<<<<
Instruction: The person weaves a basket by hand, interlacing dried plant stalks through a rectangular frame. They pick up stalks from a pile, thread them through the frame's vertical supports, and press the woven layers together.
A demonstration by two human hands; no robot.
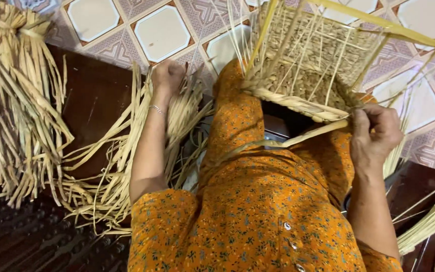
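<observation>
Resting on our lap, the half-woven basket (pixel 303 70) is tilting away. Our right hand (pixel 376 133) is pinching a flat straw strip (pixel 283 142) at its rim, running leftward; our left hand (pixel 167 78), farther left, is clenching loose straw (pixel 127 151).

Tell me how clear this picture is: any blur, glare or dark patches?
Head view: even, soft light, with no hard shadows; the left hand in the loose straw and the right hand at the half-woven basket look fairly sharp; faint sheen on the floor tiles; the dark wooden seat and lower left corner lose detail; straight frame edges look slightly bent near the borders.
</observation>
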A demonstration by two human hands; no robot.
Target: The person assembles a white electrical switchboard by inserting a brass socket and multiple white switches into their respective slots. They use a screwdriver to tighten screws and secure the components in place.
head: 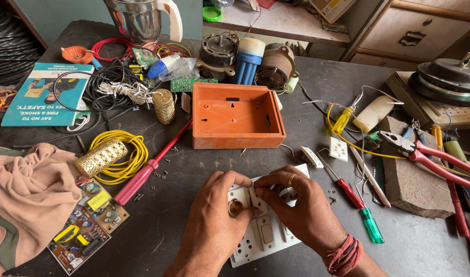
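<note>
Basically, both hands sat low centre of the frame on a white switch plate [255,241] lying flat on the dark tabletop [317,92]. Left hand [214,210] had its fingers curled together around a small brass-coloured round fitting [236,206] at the plate's upper left corner. Right hand [301,205], ring on one finger and red thread at the wrist, had fingers pinched on the plate's top edge just beside that fitting; fingertips of the two hands nearly touched. Orange plastic box [237,115] stood open side up above the hands, centre frame. Red-handled screwdriver [342,183] and green-handled screwdriver [371,224] lay just right of the right hand. Red pliers [424,154] were further right, across a brick-like block [412,174]. Yellow wire coil [124,154] and a pink screwdriver [142,177] lay left of centre, with a circuit board [86,231] at lower left.
</note>
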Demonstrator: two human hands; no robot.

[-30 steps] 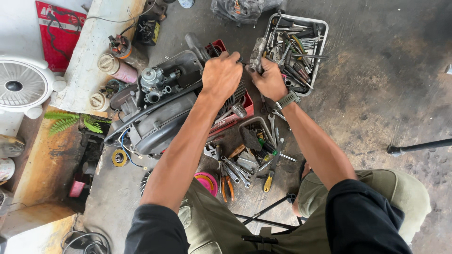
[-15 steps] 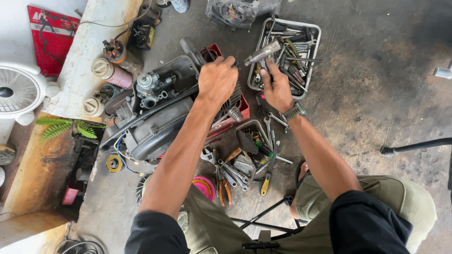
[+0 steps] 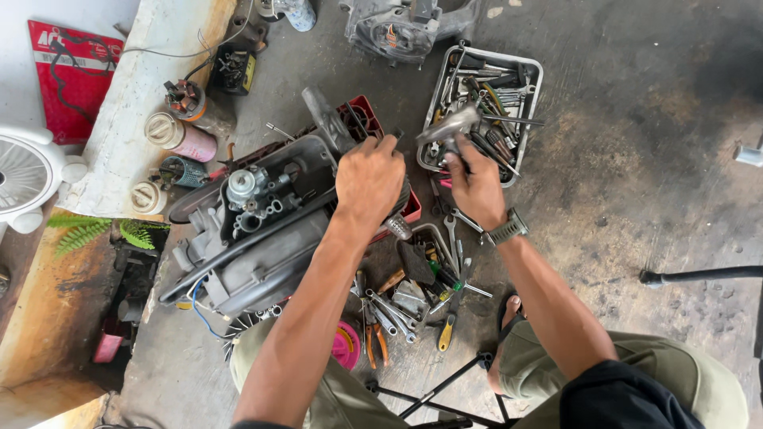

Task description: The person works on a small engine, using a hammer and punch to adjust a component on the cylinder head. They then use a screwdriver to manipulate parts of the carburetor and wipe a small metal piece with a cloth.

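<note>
I squat over a grey small engine (image 3: pixel 254 238) lying on the concrete floor. My left hand (image 3: pixel 369 179) is curled over the engine's right edge, fingers closed on a dark part there, just in front of a red tray (image 3: pixel 364 111). My right hand (image 3: pixel 477 187), with a watch on its wrist, holds a silver metal tool (image 3: pixel 449 123) at the left rim of a grey tool tray (image 3: pixel 534 103). The tool's head sticks up and to the left of my fingers.
Loose pliers, wrenches and screwdrivers (image 3: pixel 405 302) lie between my knees. Spray cans (image 3: pixel 179 135) and small parts stand on a ledge at the left, beside a white fan (image 3: pixel 24 171). An engine casing (image 3: pixel 397 24) lies at the top, a black rod (image 3: pixel 699 274) at the right.
My right hand has drawn the silver tool from the tray's left rim and holds it higher over the tray edge. My left hand stays on the engine.
</note>
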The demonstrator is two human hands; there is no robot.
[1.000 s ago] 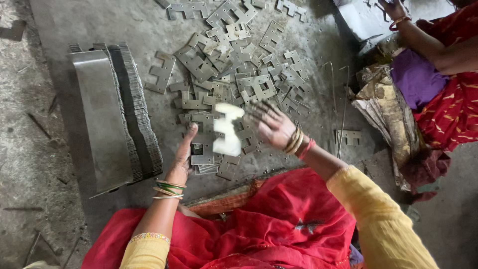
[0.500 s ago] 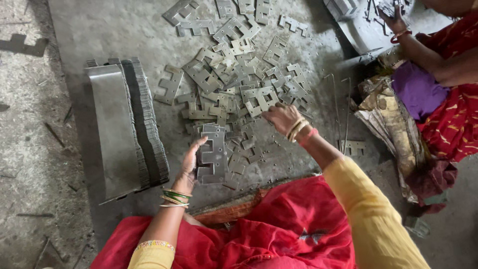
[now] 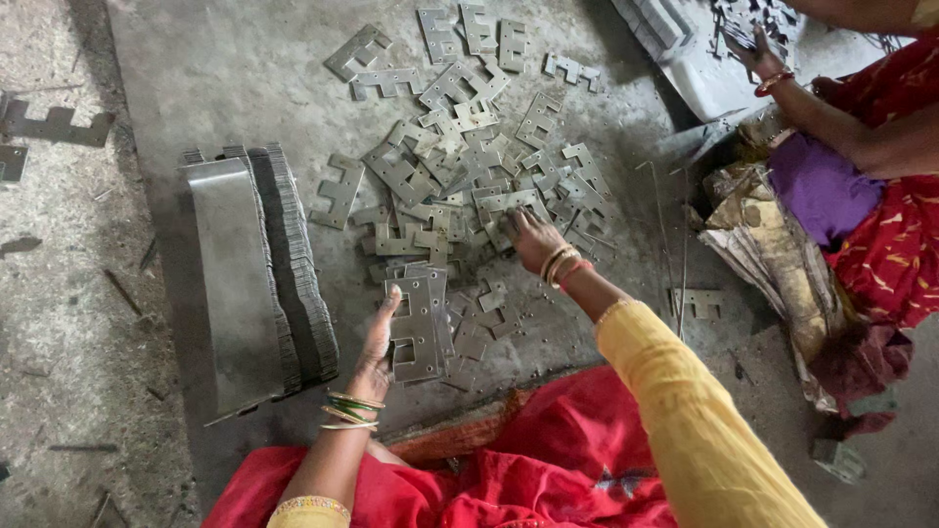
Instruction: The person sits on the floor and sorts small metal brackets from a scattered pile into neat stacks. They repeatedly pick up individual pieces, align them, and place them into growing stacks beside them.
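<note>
My left hand (image 3: pixel 377 347) grips the left edge of a small stack of flat notched metal plates (image 3: pixel 419 323) that rests on the concrete floor in front of me. My right hand (image 3: pixel 533 240) reaches forward into a loose pile of the same grey metal plates (image 3: pixel 460 156), with its fingers closed on a plate at the pile's near edge. Bangles are on both wrists. A yellow sleeve covers my right arm, and red cloth lies over my lap.
A long tidy row of stacked plates (image 3: pixel 264 274) stands on edge to the left. Another person in red (image 3: pixel 880 156) sits at the right, a hand (image 3: pixel 758 54) on a grey tray. Crumpled sacking (image 3: pixel 773 244) lies beside that person. Stray plates (image 3: pixel 54 125) lie at the far left.
The plate my right hand carried a second ago now lies on the stack by my left hand. My right hand has reached back into the loose pile.
</note>
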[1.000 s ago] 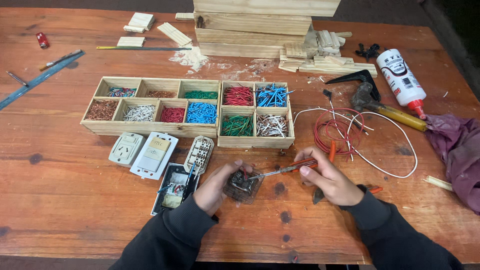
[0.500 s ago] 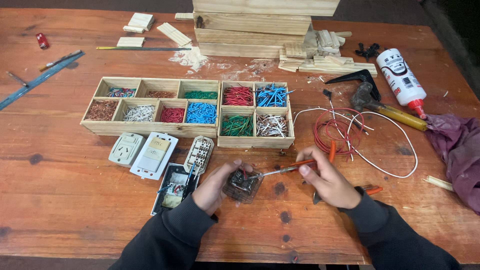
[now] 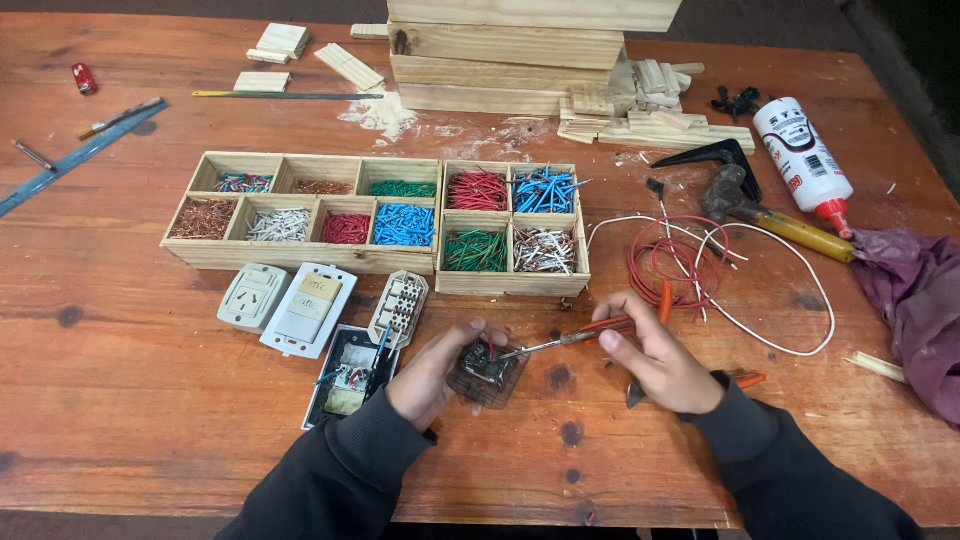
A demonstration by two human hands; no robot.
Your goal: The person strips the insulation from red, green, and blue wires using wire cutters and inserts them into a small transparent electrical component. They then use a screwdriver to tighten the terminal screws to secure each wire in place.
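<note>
Your left hand (image 3: 432, 375) is closed around a small dark switch module (image 3: 487, 368), pressing it flat on the wooden table (image 3: 130, 400) just in front of the wooden tray (image 3: 515, 283) of sorted wire pieces, so it stays put under the tool. Your right hand (image 3: 660, 355) grips an orange-handled screwdriver (image 3: 575, 338) like a pencil, its tip angled down into the module's top, which gives fine control over a small screw. Left of the module lie an opened switch box (image 3: 350, 375) and white wall plates (image 3: 305, 308), within easy reach. Right of the tray, a coil of red and white wire (image 3: 680, 262) sits near your tool hand.
</note>
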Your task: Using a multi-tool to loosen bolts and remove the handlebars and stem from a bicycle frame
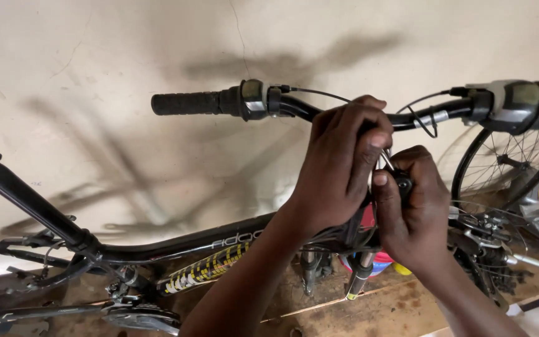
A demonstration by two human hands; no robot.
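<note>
Handlebar [425, 118] of a black bicycle runs across the upper part of the view, in front of a pale wall [95, 50], and both hands work at its middle, where it meets the stem [400, 185]. The left hand [341, 165] lies over the bar from the near side, its fingers [369, 134] curled down and pressed together around the clamp area, the thumb pointing toward the other hand. The right hand [416, 206] sits just below and beside it, touching it, with its fingers closed around the dark stem part; the thumb [380, 187] presses against the left hand's fingertips. What, if anything, is pinched between them is hidden.

A black rubber grip [185, 103] ends the bar on the left of the view, next to a grey shifter [254, 98]. Another shifter [513, 103] sits at the far right end. Thin cables [422, 112] loop from the shifters toward the hands. The black frame tube [176, 243] slants down to the left, with a yellow patterned tube [204, 269] beneath it. A spoked wheel [500, 162] stands behind the right hand, and a cassette of cogs [497, 262] lies below it on the brown floor [369, 312].
</note>
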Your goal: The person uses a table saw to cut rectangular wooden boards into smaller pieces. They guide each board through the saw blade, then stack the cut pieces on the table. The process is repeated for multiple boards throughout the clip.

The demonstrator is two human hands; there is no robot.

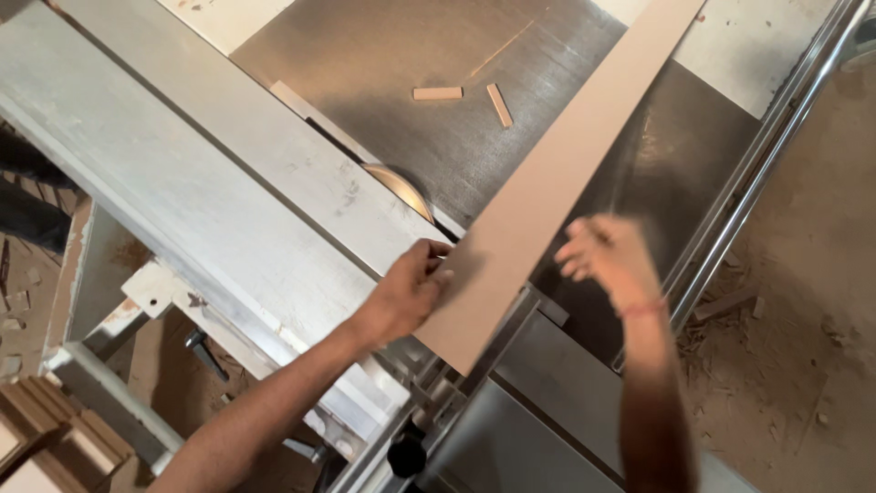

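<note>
While the long pale flat board strip [557, 173] is clamped by the left grip [415, 288] near the round saw blade [401, 187], the board should be kept flat on the grey metal desk [383, 55] w/ fingers well off the blade. Right grip [607, 260] is blurred, fingers apart, just beside the board; contact can't be told.

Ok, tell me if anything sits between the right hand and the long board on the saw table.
Nothing visible does. The right hand, blurred, hovers open beside the long pale flat board, over bare grey metal table. The left hand already touches the board's near edge. The two small wooden offcuts lie far off.
</note>
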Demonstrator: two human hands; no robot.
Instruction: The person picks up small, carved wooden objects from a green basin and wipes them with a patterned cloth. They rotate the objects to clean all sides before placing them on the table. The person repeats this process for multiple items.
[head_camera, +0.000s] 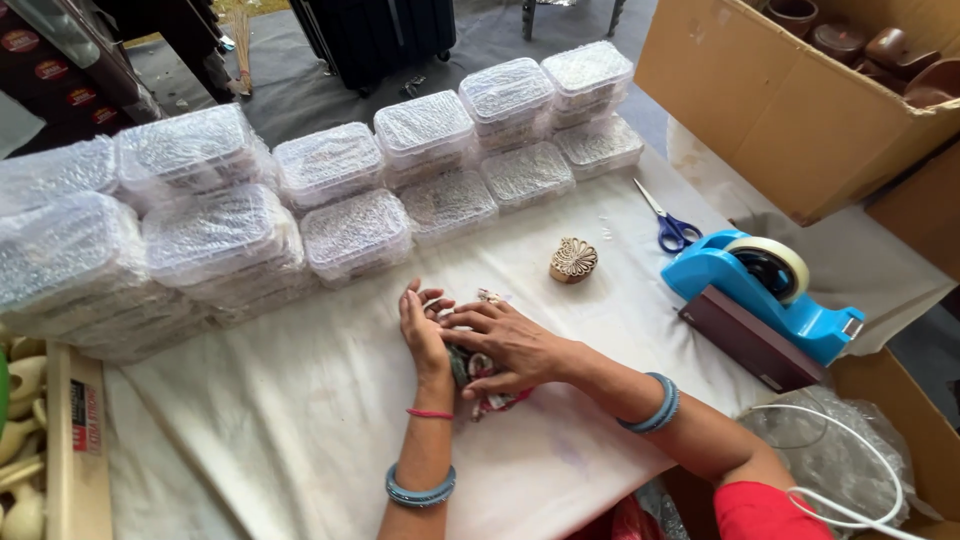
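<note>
My left hand (423, 330) and my right hand (505, 345) press together on a small bundle of patterned cloth (492, 398) that lies on the white table cover (300, 420). The cloth is red, white and dark, and my hands hide most of it. What is inside the bundle cannot be seen. A carved round wooden block (573, 260) sits on the cover just beyond my right hand, apart from it. Blue bangles ring both wrists.
Stacks of bubble-wrapped packs (330, 190) line the far side of the table. Blue-handled scissors (668, 222) and a blue tape dispenser (770, 285) lie to the right. An open cardboard box (790, 110) with brown wooden pieces stands at the back right. A box of pale carved objects (25, 440) is at left.
</note>
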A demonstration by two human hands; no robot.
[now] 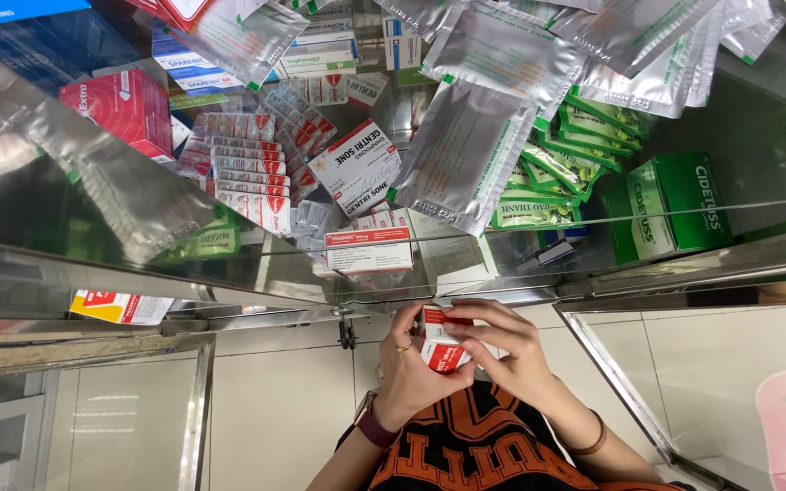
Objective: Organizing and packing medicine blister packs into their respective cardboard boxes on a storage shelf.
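Observation:
I hold a small red and white carton (438,350) between both hands, close to my chest and just below the metal edge of a glass counter (648,273). My left hand (404,368) wraps the carton's left side; there is a ring on one finger and a dark watch on the wrist. From the right, my right hand (505,350) has its fingers over the carton's top end. Part of the carton is hidden by my fingers.
Under the glass lie silver foil sachets (466,150), stacked red and white blister strips (243,173), a red box (120,105), white and red cartons (367,250), green sachets (557,168) and a green box (680,205). White floor tiles (275,409) show below.

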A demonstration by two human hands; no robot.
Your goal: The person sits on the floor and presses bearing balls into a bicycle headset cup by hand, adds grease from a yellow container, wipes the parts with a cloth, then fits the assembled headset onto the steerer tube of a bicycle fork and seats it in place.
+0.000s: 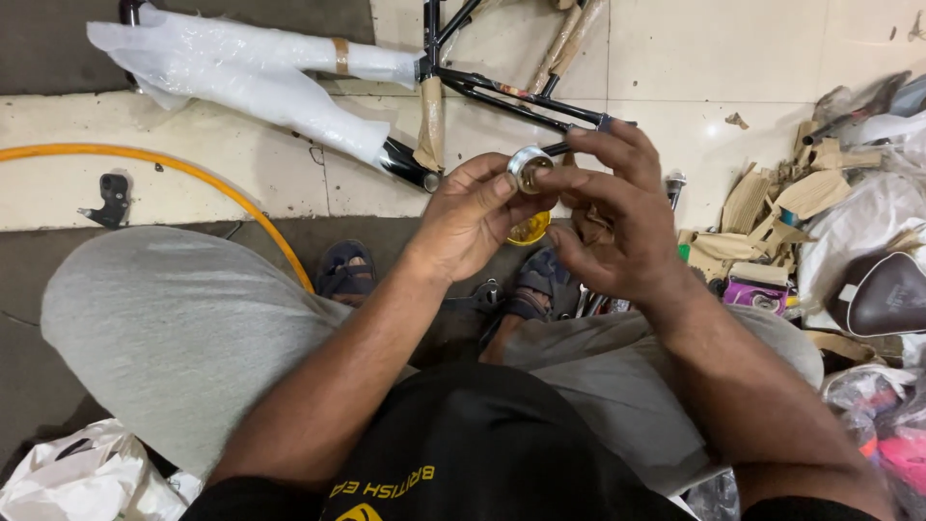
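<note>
Head view, listed left to right.

Crumpled white plastic bag (82, 478): bottom left corner, cut off by the frame edge.

Small black bracket (111, 198): lying on the pale floor tiles (752, 58), kind hard to make out.

Yellow hose (193, 178): curves across the floor and passes out of sight behind the grey-trousered knee (174, 328).

Bicycle frame (502, 92): black tubes, one end swathed in white foam wrap (241, 63), other tubes bound in brown paper; upper part cut off at the top edge.

Left hand (468, 217): fingers curled, thumb and forefinger pinched on the near rim of the metal ring.

Metal ring (530, 166): small, silver, cup-shaped with a brassy centre, held up between both hands above the sandalled feet; possibly a bearing cup, exact kind not clear.

Yellow round object (530, 230): just below the ring, mostly hidden behind the hands.

Right hand (617, 217): fingers spread and bent, fingertips closed on the far side of the ring, palm otherwise empty.

Metal tools (588, 304): partly hidden under the right wrist.

Torn cardboard scraps (772, 198): heaped at right among plastic wrapping.

Black bicycle saddle (883, 294): right edge, partly covered by wrapping.
</note>
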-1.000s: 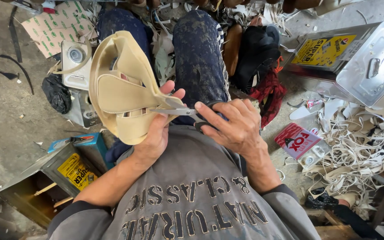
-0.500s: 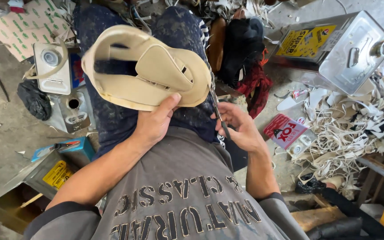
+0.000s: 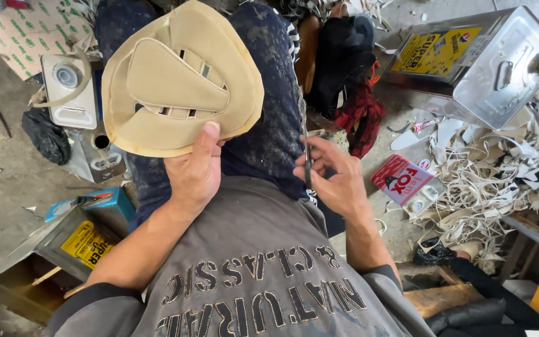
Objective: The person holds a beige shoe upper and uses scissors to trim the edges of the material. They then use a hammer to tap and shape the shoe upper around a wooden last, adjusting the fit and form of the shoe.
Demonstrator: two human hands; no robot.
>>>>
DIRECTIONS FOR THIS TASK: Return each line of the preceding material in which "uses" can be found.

SOLUTION TO THIS EXERCISE:
Your goal: The person uses a table saw to cut rectangular wooden boards into smaller pieces. They guide each board through the saw blade, then stack the cut pieces on the table. The process is repeated for multiple boards throughout the clip.
Objective: The person holds a beige shoe upper and uses scissors to trim the edges of the material. They then use a hammer to tap and shape the shoe upper around a wooden last, adjusting the fit and form of the shoe.

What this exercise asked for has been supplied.